After a two-year, Covid-related delay, One With Eternity, featuring five works by the beloved nonagenarian Yayoi Kusama, is now open at the Hirshhorn. And while the dazzling interiors of the two mirrored rooms on display will almost certainly be greeted by a riot of clicks, pics, and shares, this concise show isn’t merely empty spectacle. Look patiently, and you’ll be rewarded by real depth underneath the reflective surfaces.

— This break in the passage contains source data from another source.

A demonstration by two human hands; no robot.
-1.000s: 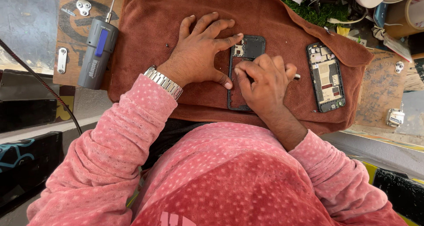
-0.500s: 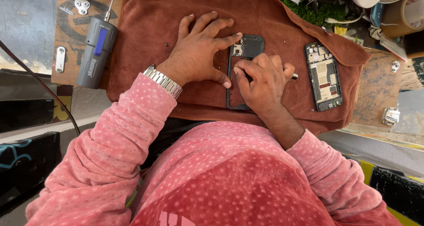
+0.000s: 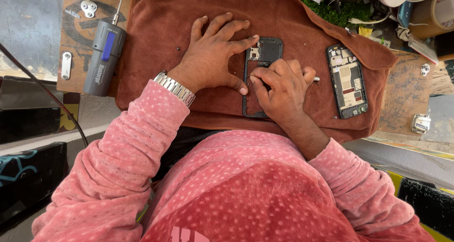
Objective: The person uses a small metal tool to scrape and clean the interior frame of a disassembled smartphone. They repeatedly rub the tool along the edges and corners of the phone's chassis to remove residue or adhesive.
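Note:
An opened black phone body (image 3: 265,53) lies on a brown towel (image 3: 293,20) in the middle of the bench. My left hand (image 3: 213,57) rests flat on the towel, its index finger and thumb pressed against the phone's left edge. My right hand (image 3: 281,88) lies over the phone's lower half, fingers closed around a thin metal tool (image 3: 316,79) whose tip points at the phone's inside. A silver watch (image 3: 176,87) sits on my left wrist. Much of the phone is hidden under my right hand.
A second opened phone frame (image 3: 347,80) with exposed parts lies on the towel to the right. A grey electric screwdriver (image 3: 103,57) rests on the wooden board at left, near small metal brackets (image 3: 66,65). Clutter and a tape roll (image 3: 432,15) fill the far right.
Both hands stay on the phone with almost no shift. The view has drifted slightly, nothing was picked up or released.

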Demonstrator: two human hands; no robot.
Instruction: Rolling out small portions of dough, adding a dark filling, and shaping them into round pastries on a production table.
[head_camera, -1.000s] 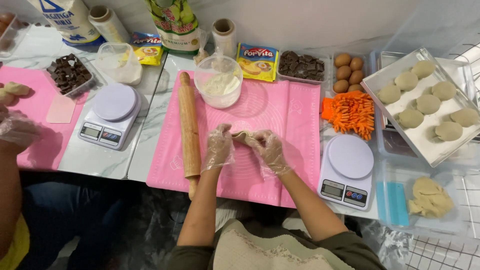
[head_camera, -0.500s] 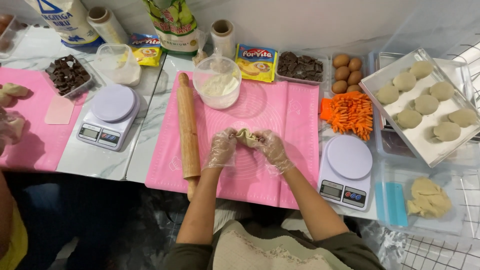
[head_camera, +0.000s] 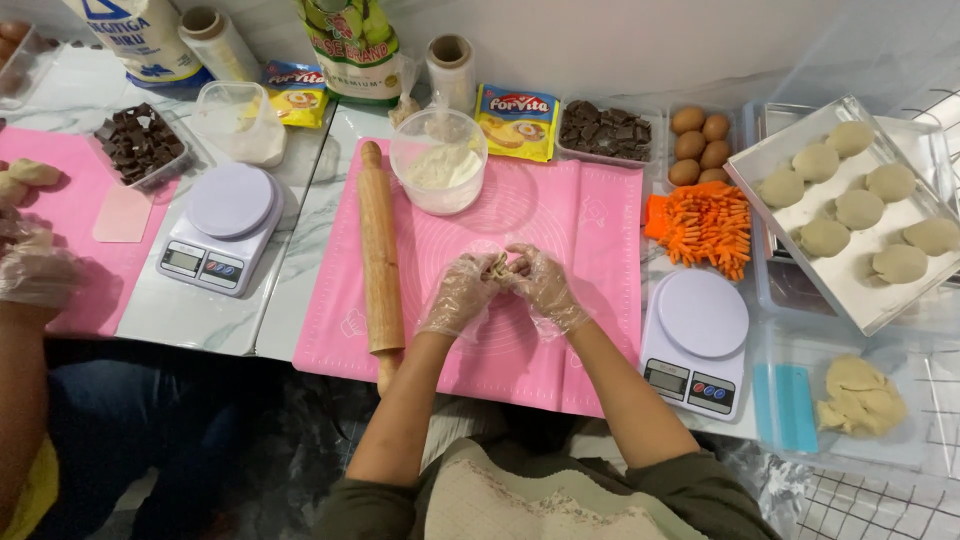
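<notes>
Both my hands wear clear plastic gloves and meet over the middle of the pink silicone mat (head_camera: 590, 215). My left hand (head_camera: 458, 297) and my right hand (head_camera: 545, 288) pinch a small piece of pale dough (head_camera: 497, 266) between their fingertips, held just above the mat. A wooden rolling pin (head_camera: 380, 260) lies lengthwise on the mat, just left of my left hand. A clear bowl with white flour (head_camera: 438, 160) stands on the mat beyond my hands.
A white kitchen scale (head_camera: 698, 340) sits right of the mat, another scale (head_camera: 222, 225) left. A tray of dough balls (head_camera: 850, 215), eggs (head_camera: 700, 145), chocolate pieces (head_camera: 605, 130), an orange brush (head_camera: 705, 225) and a dough lump (head_camera: 860, 395) lie right. Another person's gloved hand (head_camera: 35, 270) works at far left.
My hands have lifted slightly away from me with the dough, fingers working it closer together. The other person's hand at left has shifted a little.
</notes>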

“We anticipate,” the Hirshhorn states on its website, “that this will be a popular experience.” Well, that seems like a fair bet. In 2017, when the museum last undertook a show of Kusama’s work, an astounding 160,000 visitors turned out over 81 days (and the hashtag #InfiniteKusama turned up in more than 172 million Twitter and Instagram accounts). Prompted by that outpouring of interest, the Hirshhorn has since acquired three sizable works by the artist—and now it’s out to share them, by means of a free, timed-pass system that’s designed to keep the expected crowds manageable.

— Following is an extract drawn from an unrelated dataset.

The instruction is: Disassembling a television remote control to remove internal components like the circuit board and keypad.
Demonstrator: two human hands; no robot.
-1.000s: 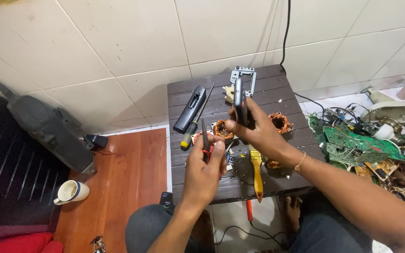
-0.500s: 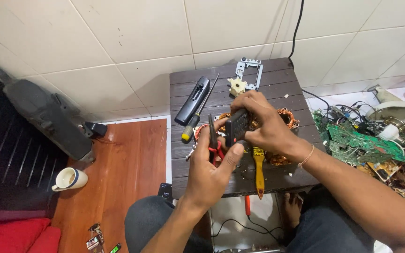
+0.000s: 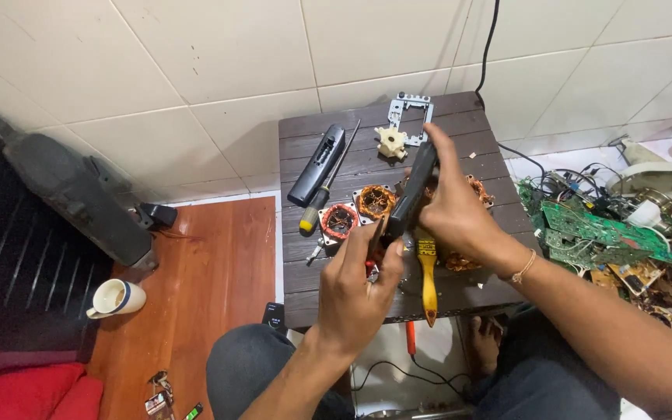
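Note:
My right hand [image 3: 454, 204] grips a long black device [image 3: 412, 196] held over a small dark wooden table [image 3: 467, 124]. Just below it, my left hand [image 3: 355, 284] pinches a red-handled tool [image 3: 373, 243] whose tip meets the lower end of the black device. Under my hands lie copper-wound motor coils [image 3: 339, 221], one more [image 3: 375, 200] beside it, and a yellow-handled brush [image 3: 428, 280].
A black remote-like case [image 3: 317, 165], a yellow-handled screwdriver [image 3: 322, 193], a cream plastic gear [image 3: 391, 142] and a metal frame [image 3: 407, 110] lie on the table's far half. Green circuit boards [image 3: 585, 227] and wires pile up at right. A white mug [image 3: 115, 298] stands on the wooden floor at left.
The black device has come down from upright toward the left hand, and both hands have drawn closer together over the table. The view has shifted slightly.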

What to expect, then, if you do score a pass? Physically, this is a spare show. Staged in the museum’s basement, it features several largely empty spaces: an attempt, presumably, to allow some degree of social distancing. But there’s a subtler curatorial logic at work, as well. As assistant curator Betsy Johnson put it at a media preview, “one of the things we wanted to do was to focus a little bit more on her life and her biography.” Such a focus is clearest in the substantial timeline that spreads across two walls of an opening room, offering a fine-grained account of an artistic career that spans more than 70 years.